__Exercise requirements__.
All of the data below needs to be set down once more, exactly as written.

*** Opening of Available data ***

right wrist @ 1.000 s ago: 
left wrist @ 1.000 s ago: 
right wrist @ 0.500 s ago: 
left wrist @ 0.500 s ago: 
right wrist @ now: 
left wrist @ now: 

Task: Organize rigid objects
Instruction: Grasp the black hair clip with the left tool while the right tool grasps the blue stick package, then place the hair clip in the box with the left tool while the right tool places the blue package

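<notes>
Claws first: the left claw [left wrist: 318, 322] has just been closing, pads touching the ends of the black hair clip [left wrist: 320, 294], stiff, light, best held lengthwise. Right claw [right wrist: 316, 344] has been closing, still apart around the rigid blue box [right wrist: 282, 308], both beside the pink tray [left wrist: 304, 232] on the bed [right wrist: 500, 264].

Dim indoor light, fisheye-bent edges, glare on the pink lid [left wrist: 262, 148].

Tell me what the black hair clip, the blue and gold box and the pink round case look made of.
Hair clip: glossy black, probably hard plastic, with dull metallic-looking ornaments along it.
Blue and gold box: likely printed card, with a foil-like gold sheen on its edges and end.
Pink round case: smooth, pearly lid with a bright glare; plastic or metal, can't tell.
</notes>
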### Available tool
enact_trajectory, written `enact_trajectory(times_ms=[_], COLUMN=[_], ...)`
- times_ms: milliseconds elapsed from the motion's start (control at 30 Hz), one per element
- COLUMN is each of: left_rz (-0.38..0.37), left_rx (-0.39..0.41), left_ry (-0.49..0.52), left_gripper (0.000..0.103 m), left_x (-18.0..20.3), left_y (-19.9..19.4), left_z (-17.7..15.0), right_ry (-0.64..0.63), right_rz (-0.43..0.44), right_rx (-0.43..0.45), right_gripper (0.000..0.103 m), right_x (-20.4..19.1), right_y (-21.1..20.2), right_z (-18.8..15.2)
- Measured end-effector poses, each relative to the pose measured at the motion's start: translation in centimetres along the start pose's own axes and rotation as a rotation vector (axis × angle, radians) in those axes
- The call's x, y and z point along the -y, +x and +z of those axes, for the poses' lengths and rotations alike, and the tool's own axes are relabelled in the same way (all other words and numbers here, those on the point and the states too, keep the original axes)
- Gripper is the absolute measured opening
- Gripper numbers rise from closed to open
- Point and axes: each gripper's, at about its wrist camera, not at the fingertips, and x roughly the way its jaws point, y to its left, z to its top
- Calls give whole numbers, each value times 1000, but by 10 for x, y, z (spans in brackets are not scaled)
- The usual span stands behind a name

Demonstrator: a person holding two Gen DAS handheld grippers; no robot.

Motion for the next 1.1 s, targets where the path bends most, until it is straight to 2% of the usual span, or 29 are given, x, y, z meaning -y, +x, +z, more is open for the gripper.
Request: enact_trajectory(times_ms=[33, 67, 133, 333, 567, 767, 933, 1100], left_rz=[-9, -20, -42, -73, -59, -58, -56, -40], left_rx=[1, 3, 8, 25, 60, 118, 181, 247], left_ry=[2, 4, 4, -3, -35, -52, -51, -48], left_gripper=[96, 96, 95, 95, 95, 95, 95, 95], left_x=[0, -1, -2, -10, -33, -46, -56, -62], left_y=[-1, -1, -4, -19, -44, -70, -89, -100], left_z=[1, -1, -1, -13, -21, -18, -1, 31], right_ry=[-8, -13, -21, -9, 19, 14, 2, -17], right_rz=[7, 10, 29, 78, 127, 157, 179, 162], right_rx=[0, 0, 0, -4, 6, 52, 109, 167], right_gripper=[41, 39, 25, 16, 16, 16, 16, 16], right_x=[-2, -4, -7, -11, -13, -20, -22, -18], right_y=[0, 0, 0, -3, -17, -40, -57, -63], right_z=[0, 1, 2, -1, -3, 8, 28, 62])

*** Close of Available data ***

__Output of the task__.
right wrist @ 1.000 s ago: 
left wrist @ 1.000 s ago: 
right wrist @ 0.500 s ago: 
left wrist @ 0.500 s ago: 
right wrist @ now: 
left wrist @ now: 

Task: Organize rigid objects
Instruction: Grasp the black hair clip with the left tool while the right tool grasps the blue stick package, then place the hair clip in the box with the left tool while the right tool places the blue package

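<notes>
Claws first: the left claw [left wrist: 318, 322] has just been closing, pads touching the ends of the black hair clip [left wrist: 320, 294], stiff, light, best held lengthwise. Right claw [right wrist: 316, 344] has been closing, still apart around the rigid blue box [right wrist: 282, 308], both beside the pink tray [left wrist: 304, 232] on the bed [right wrist: 500, 264].

Dim indoor light, fisheye-bent edges, glare on the pink lid [left wrist: 262, 148].

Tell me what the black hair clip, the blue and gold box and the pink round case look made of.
Hair clip: glossy black, probably hard plastic, with dull metallic-looking ornaments along it.
Blue and gold box: likely printed card, with a foil-like gold sheen on its edges and end.
Pink round case: smooth, pearly lid with a bright glare; plastic or metal, can't tell.
</notes>
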### Available tool
enact_trajectory, written `enact_trajectory(times_ms=[_], COLUMN=[_], ...)`
- times_ms: milliseconds elapsed from the motion's start (control at 30 Hz), one per element
- COLUMN is each of: left_rz (-0.38..0.37), left_rx (-0.39..0.41), left_ry (-0.49..0.52), left_gripper (0.000..0.103 m), left_x (-18.0..20.3), left_y (-19.9..19.4), left_z (-17.7..15.0), right_ry (-0.64..0.63), right_rz (-0.43..0.44), right_rx (-0.43..0.45), right_gripper (0.000..0.103 m), right_x (-20.4..19.1), right_y (-21.1..20.2), right_z (-18.8..15.2)
- Measured end-effector poses, each relative to the pose measured at the motion's start: translation in centimetres along the start pose's own axes and rotation as a rotation vector (axis × angle, radians) in those axes
- The call's x, y and z point along the -y, +x and +z of those axes, for the poses' lengths and rotations alike, and the tool's own axes are relabelled in the same way (all other words and numbers here, those on the point and the states too, keep the original axes)
- Gripper is the absolute measured opening
- Gripper numbers rise from closed to open
- Point and axes: each gripper's, at about its wrist camera, not at the fingertips, and x roughly the way its jaws point, y to its left, z to its top
- Calls give whole numbers, each value times 1000, but by 10 for x, y, z (spans in brackets are not scaled)
- The usual span stands behind a name

Demonstrator: a person holding two Gen DAS handheld grippers; no robot.

Motion for the next 1.1 s, targets where the path bends most, until it is straight to 2% of the usual span, or 29 are given, x, y, z meaning -y, +x, +z, more is open for the gripper.
Request: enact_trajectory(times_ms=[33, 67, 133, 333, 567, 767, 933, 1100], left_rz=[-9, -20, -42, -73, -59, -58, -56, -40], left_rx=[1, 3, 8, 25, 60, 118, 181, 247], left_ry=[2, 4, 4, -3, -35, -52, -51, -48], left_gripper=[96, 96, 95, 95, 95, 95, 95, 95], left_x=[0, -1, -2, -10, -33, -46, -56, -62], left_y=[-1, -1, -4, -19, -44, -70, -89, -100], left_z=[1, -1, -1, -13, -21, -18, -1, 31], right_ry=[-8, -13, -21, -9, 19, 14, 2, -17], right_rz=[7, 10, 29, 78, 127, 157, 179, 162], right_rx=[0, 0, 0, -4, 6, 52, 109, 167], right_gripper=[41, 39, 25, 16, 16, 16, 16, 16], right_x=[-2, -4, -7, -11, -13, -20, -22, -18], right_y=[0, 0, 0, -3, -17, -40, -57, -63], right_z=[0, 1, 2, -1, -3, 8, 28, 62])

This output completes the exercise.